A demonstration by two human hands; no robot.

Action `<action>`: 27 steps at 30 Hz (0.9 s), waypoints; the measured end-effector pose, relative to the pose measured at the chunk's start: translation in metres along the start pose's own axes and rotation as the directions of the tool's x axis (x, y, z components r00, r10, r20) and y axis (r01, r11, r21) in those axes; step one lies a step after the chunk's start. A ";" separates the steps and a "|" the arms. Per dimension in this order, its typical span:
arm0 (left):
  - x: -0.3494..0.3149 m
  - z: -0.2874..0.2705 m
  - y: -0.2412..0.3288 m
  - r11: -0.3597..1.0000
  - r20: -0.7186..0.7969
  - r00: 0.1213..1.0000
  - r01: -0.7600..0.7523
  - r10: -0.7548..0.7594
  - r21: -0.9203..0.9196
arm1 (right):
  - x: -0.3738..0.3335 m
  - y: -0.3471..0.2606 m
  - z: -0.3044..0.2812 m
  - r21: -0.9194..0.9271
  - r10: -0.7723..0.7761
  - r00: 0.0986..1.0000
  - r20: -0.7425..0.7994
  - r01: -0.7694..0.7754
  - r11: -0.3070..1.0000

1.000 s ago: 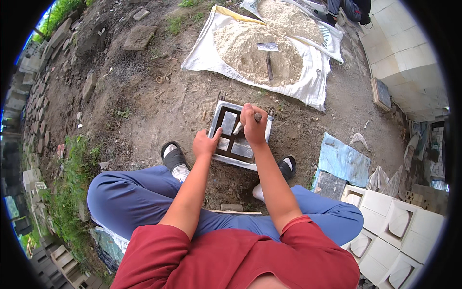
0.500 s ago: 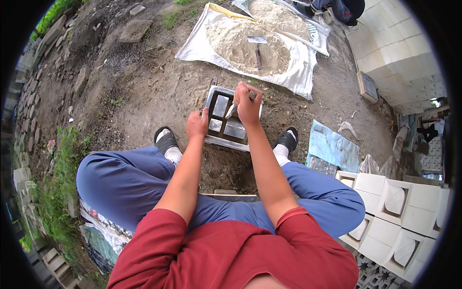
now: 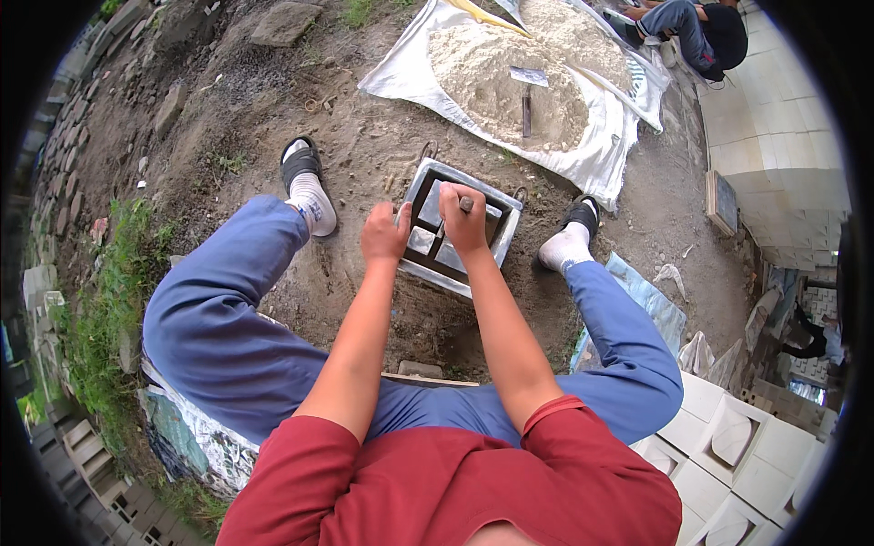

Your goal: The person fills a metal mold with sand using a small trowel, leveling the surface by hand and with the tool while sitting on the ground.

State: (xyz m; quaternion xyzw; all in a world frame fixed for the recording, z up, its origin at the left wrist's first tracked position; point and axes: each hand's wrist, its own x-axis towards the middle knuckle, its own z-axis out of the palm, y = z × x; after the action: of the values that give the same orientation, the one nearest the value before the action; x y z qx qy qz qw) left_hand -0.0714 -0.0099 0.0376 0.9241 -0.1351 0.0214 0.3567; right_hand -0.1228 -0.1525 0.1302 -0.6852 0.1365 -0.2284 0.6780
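A square grey metal mold [image 3: 482,187] with inner plates and dark gaps sits on the ground between my feet. My left hand [image 3: 384,232] is closed at its left rim, thumb up along the edge. Over the middle of the mold, my right hand [image 3: 462,223] is wrapped round a small tool with a round dark handle [image 3: 466,205]. The handle's end sticks up above the fist, and the tool's working end is hidden below the hand. One smooth plate [image 3: 421,239] shows between my hands.
Beyond the mold, pale sandy powder [image 3: 482,68] is heaped on white sacks [image 3: 583,164], with a flat-bladed tool [image 3: 528,100] on it. White hollow blocks [image 3: 710,428] stand at the right. Another person [image 3: 692,36] sits at the far right. Grass [image 3: 118,300] grows at the left.
My feet have shifted forward and wider apart. My right hand has moved slightly nearer to me within the mold; the tool's pale blade, visible before, is now hidden. The view has shifted a little.
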 end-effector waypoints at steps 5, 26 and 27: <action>0.000 -0.007 -0.007 0.999 0.056 0.998 0.006 -0.008 0.034 | 0.000 -0.028 0.009 0.038 -0.027 1.000 0.006 0.027 0.999; 0.001 0.000 -0.006 0.989 0.161 0.976 0.138 -0.144 0.052 | -0.006 -0.020 0.006 -0.131 0.023 1.000 -0.002 -0.023 0.991; -0.001 0.001 -0.008 0.990 0.156 0.978 0.133 -0.138 0.040 | -0.011 -0.027 0.006 -0.115 0.021 1.000 -0.005 -0.021 0.993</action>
State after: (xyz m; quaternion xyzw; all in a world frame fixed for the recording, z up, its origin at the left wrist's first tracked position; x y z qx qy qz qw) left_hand -0.0703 -0.0047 0.0318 0.9351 -0.0992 -0.0746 0.3320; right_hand -0.1324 -0.1409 0.1560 -0.7212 0.1581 -0.2144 0.6394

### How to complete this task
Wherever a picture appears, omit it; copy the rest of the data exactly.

### Output for this exercise
A demonstration by two human hands; no robot.

Action `<action>`: 27 steps at 30 Hz (0.9 s), waypoints; the measured end-effector pose, relative to the pose measured at the chunk's start: translation in metres along the start pose's own axes and rotation as the directions of the tool's x axis (x, y, z components r00, r10, r20) and y axis (r01, r11, r21) in those axes; step one lies a step after the chunk's start. A ";" separates the steps and a "|" the arms. Per dimension in this order, its typical span:
arm0 (left):
  - x: -0.3494..0.3149 m
  - z: -0.2874..0.2705 m
  - y: -0.2412..0.3288 m
  - r11: -0.3597..1.0000
  - r20: -0.7186..0.7969
  - r00: 0.1213..1.0000
  - r01: -0.7600..0.7523
  - r10: -0.7548..0.7594
  - r21: -0.9203..0.9196
arm1 (right):
  - x: -0.3738..0.3335 m
  - y: -0.3471..0.2606 m
  - z: -0.3044..0.2812 m
  - r21: -0.9194..0.9271
  - r10: -0.7723..0.7761
  - r00: 0.0986..1.0000
  - r20: -0.7425..0.7994
  - r01: -0.7694..0.7754
  - r11: -0.3070..1.0000

1.000 s ago: 
0.500 s ago: 
now: 

Your goal: The person fills a metal mold with sand using a small trowel, leveling the surface by hand and with the tool while sitting on the ground.

State: (xyz m; quaternion xyzw; all in a world frame fixed for the recording, z up, its origin at the left wrist's first tracked position; point and axes: each hand's wrist, its own x-axis towards the middle knuckle, its own z-axis out of the palm, y = z × x; after the action: of the values that give the same orientation, the one nearest the value before the action; x y z qx qy qz qw) left_hand -0.0714 -0.0099 0.0376 0.9241 -0.1351 0.0214 0.3567; right_hand -0.1228 -0.1525 0.1302 -0.6852 0.1365 -0.2284 0.6780
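A square grey metal mold [image 3: 482,187] with inner plates and dark gaps sits on the ground between my feet. My left hand [image 3: 384,232] is closed at its left rim, thumb up along the edge. Over the middle of the mold, my right hand [image 3: 462,223] is wrapped round a small tool with a round dark handle [image 3: 466,205]. The handle's end sticks up above the fist, and the tool's working end is hidden below the hand. One smooth plate [image 3: 421,239] shows between my hands.
Beyond the mold, pale sandy powder [image 3: 482,68] is heaped on white sacks [image 3: 583,164], with a flat-bladed tool [image 3: 528,100] on it. White hollow blocks [image 3: 710,428] stand at the right. Another person [image 3: 692,36] sits at the far right. Grass [image 3: 118,300] grows at the left.
My feet have shifted forward and wider apart. My right hand has moved slightly nearer to me within the mold; the tool's pale blade, visible before, is now hidden. The view has shifted a little.
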 end-effector waypoints at steps 5, 26 and 27: <action>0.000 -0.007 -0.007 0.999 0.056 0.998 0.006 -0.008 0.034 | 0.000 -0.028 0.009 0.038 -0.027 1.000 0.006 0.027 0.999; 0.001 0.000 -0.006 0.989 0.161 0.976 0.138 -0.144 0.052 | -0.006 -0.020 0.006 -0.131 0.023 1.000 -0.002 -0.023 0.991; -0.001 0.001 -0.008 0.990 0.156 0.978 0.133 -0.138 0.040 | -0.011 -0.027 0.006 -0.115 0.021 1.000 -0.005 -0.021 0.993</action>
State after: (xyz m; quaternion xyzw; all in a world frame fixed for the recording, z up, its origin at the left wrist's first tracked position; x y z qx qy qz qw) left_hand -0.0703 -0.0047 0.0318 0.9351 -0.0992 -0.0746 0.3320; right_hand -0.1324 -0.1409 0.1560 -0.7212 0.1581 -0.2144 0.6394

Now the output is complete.